I kept my distance as they stood in the cold-and-allergy aisle and read labels. They talked to each other in low murmurs, and I felt like-like they weren't even reading the labels. Like they were killing time by being here. Almost as if they were waiting for someone. Could they... be friends of Incy's? Surely I would have seen them before?
My fists clenched at my sides. I stayed standing, as if I might suddenly have to run. It was weird, and probably stupid, but I felt like a gazelle being eyed by two cheetahs. My breaths were shallow; my heart was beating fast. I sidled toward the back and saw Old Mac engrossed in deciphering a doctor's handwriting.
I edged around the end of the aisle, as if I was casually walking toward the front of the store, and when I quickly glanced up, they were watching me.
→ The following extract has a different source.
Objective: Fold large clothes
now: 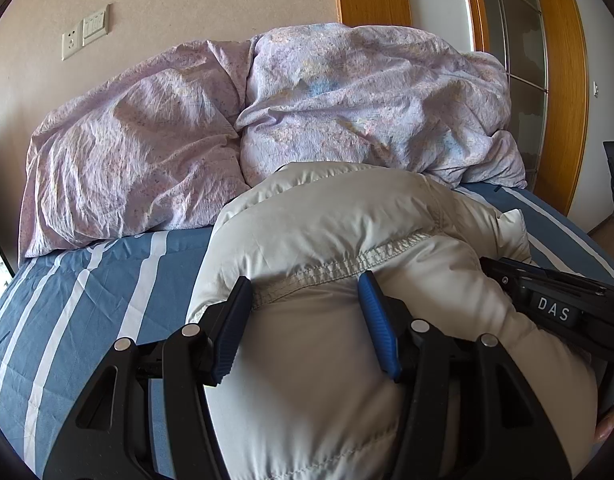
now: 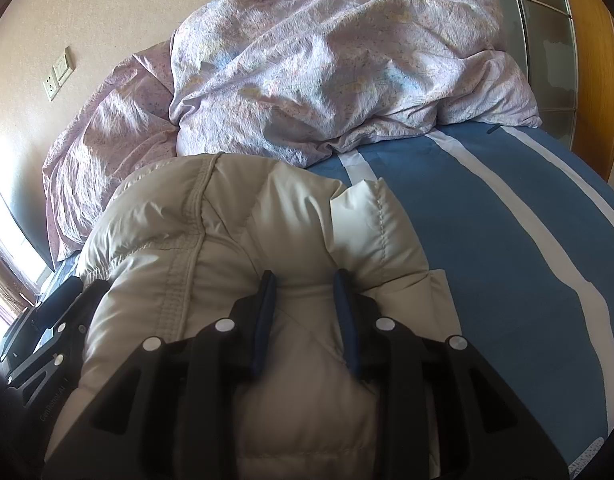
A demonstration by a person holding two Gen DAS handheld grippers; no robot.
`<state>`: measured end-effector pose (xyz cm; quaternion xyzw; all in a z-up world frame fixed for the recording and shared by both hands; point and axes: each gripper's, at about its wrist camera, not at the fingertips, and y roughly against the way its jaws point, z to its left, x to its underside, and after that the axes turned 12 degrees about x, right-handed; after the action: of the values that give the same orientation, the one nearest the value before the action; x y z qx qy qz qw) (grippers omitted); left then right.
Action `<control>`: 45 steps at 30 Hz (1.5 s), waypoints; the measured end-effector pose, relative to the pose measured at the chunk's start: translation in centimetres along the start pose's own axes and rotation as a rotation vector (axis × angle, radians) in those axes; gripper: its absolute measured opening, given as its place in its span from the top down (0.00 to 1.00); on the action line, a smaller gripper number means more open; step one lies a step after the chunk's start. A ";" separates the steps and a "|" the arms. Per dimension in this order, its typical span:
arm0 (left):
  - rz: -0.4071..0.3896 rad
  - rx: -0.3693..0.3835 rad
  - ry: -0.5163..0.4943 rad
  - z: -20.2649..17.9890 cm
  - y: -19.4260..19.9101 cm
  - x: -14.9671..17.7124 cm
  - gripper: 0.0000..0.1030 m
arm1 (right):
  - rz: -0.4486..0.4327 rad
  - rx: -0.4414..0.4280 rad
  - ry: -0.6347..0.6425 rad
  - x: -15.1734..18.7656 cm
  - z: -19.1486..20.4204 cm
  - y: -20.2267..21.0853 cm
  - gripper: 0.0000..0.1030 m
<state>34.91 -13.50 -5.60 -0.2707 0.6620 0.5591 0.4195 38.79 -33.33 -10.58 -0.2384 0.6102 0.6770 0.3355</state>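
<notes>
Both grippers point down at the bed (image 1: 87, 280). The left gripper (image 1: 305, 286) and right gripper (image 2: 305, 280) each squeeze the puffy coat (image 1: 327, 216).

I'm seeing bright daylight coming in from the left, blowing out the window (image 2: 3, 264) edge in the right wrist view. Soft shadows are lying across the duvet (image 1: 155, 148) folds. The fisheye is bending the bed (image 2: 507, 248) stripes, corners are going black, and the near fingers (image 2: 349, 320) are looking slightly blurred.
</notes>
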 end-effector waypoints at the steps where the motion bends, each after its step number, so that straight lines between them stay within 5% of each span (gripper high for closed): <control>1: -0.001 0.000 0.001 0.0 0.0 0.0 0.45 | 0.002 -0.005 -0.003 -0.1 0.0 -0.2 0.70; 8: 0.012 -0.008 0.045 0.7 0.4 -0.6 0.30 | 0.018 0.008 0.009 0.1 -0.1 0.2 0.71; 13: 0.050 0.122 0.201 4.0 2.5 -1.5 0.20 | 0.059 -0.006 -0.018 -0.6 -0.6 1.9 0.62; 18: 0.106 0.181 0.188 6.6 4.0 -2.2 0.19 | 0.072 -0.092 -0.082 -1.8 -2.7 4.9 0.10; 20: 0.141 0.215 0.204 7.4 3.9 -2.0 0.19 | 0.104 -0.113 -0.106 -2.2 -3.7 5.4 0.03; 31: 0.226 0.386 0.373 10.6 2.4 -0.8 0.13 | 0.414 -0.334 -0.297 -0.8 -8.1 1.6 0.02; 45: 0.272 0.507 0.490 12.0 0.3 0.8 0.06 | 0.525 -0.418 -0.307 0.0 -7.9 -0.5 0.02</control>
<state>37.27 -1.73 -6.41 -0.1936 0.8899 0.3469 0.2242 38.46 -41.15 -11.99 -0.0327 0.4417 0.8778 0.1823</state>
My heart started pounding.
”There are so many different kinds,” said the woman, holding up a box of Benadryl.
”Yes,” I said, not going any closer. ”Some make you sleepy; some don't. Some work more quickly, but some you have to take every day for them to work well. It depends on what you want it for.” I realized I was jabbering on because I was nervous.
The woman nodded. She and the man met eyes again and murmured. I have really good hearing, like, beagle-good hearing, and I couldn't make out a single word they said. Was it a different language? I didn't even recognize the basic patterns and cadences of speech, and I know bits of a lot of languages.
”We want the kind that makes you sleepy,” said the woman, and I wondered hysterically if they wanted to dope a victim. With... Benadryl. Unlikely, right?
”Benadryl would do it,” I said, my voice cracking. I coughed and headed toward the front counter. My hands were shaking and clammy. I'd never had such a visceral reaction to a person-not to anyone. It was freaking me out. I couldn't even tell if they were immortal or not.
The woman put the box on the counter. Usually you have to look in someone's eyes, or maybe touch them, to ”feel” if they were immortal or not. But everything in me refused to look her in the eyes. I was seriously wigging.
I rang up the medicine, the woman paid in cash, I made change, and they left.
I saw them get in their car and drive away, but stood there and watched the front door obsessively, as if they might suddenly reappear. After a few minutes I hurried to the back, pulled that door tightly shut, and locked it. Finally I felt myself relax a little, as if my body no longer sensed a threat.